Work instructions: For the records below, say how many lines contain the string "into". Give no other text.
** Opening Extracted information block **
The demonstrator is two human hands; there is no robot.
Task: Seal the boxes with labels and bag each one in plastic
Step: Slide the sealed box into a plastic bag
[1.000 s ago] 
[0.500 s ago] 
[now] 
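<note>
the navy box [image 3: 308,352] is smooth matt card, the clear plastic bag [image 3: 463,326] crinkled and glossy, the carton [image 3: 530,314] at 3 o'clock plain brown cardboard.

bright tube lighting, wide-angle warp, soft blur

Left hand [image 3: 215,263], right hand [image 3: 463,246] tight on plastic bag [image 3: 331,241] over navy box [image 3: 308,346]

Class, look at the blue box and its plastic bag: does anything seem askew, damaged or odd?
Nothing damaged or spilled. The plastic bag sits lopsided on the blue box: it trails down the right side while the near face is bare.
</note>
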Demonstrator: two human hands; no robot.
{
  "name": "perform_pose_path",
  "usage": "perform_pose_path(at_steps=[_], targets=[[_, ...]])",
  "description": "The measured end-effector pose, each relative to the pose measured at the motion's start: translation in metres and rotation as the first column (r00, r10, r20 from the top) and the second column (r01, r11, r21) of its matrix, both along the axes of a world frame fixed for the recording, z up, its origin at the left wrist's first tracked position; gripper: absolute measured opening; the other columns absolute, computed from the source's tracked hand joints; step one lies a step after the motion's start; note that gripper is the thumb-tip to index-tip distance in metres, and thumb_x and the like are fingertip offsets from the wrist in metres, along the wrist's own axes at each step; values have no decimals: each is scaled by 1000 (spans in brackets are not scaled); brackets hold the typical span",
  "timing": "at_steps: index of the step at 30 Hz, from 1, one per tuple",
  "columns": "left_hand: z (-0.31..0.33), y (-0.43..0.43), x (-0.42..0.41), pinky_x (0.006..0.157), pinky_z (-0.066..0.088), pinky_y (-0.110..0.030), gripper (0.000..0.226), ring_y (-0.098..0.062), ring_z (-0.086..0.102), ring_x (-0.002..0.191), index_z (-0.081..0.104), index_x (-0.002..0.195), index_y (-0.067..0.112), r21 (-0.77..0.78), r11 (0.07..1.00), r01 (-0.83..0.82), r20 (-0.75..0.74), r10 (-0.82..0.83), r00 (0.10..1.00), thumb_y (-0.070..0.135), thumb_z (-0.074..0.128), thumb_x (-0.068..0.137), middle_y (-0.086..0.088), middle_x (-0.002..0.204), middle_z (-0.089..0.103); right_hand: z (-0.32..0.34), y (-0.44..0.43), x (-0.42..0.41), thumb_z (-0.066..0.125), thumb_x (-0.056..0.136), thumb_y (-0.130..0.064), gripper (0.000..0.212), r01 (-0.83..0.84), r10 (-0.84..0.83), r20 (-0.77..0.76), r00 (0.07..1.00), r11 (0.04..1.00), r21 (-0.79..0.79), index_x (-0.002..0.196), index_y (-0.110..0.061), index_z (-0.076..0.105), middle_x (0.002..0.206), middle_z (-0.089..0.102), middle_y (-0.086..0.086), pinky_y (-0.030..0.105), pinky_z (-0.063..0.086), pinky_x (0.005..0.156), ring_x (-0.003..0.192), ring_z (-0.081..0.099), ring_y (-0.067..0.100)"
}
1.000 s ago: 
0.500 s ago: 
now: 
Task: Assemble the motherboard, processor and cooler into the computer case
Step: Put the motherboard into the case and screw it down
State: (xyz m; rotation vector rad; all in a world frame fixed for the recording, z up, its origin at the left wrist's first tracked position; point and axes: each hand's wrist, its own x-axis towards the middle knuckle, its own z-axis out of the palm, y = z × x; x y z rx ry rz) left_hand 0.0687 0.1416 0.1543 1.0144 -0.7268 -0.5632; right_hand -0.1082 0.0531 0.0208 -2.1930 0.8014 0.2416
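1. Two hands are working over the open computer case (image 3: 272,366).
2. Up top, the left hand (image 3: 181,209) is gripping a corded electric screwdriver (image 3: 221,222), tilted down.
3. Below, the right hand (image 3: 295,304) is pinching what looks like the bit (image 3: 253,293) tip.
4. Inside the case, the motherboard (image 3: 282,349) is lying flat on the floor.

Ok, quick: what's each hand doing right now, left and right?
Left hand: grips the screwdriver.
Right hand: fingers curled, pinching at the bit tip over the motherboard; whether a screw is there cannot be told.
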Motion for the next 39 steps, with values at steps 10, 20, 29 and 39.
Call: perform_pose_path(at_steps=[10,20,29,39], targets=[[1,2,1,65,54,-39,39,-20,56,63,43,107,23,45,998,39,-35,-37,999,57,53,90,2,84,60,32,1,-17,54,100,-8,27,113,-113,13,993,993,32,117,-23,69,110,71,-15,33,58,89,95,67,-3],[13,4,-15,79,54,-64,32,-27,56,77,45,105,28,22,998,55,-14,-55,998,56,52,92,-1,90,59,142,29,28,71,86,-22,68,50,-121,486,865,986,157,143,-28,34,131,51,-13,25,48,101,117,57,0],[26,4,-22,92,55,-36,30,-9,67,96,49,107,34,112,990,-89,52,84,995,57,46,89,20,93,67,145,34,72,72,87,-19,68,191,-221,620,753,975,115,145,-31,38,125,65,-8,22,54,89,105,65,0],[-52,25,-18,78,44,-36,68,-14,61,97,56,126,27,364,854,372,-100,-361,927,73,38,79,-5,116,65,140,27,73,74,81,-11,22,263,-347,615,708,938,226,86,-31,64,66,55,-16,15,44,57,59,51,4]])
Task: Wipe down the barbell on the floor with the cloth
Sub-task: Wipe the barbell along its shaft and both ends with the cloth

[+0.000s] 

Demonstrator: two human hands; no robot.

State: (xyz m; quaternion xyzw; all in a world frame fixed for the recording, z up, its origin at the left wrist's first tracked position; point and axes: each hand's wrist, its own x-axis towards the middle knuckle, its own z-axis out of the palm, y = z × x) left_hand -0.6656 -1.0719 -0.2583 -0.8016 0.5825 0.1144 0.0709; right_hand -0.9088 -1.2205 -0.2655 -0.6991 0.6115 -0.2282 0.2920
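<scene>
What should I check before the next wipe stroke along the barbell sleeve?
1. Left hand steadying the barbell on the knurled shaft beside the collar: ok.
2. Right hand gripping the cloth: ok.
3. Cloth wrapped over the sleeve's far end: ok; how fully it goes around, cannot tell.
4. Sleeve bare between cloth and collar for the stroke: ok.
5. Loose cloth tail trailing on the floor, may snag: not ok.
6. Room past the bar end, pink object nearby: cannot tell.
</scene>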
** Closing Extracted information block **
Reply to the task: 3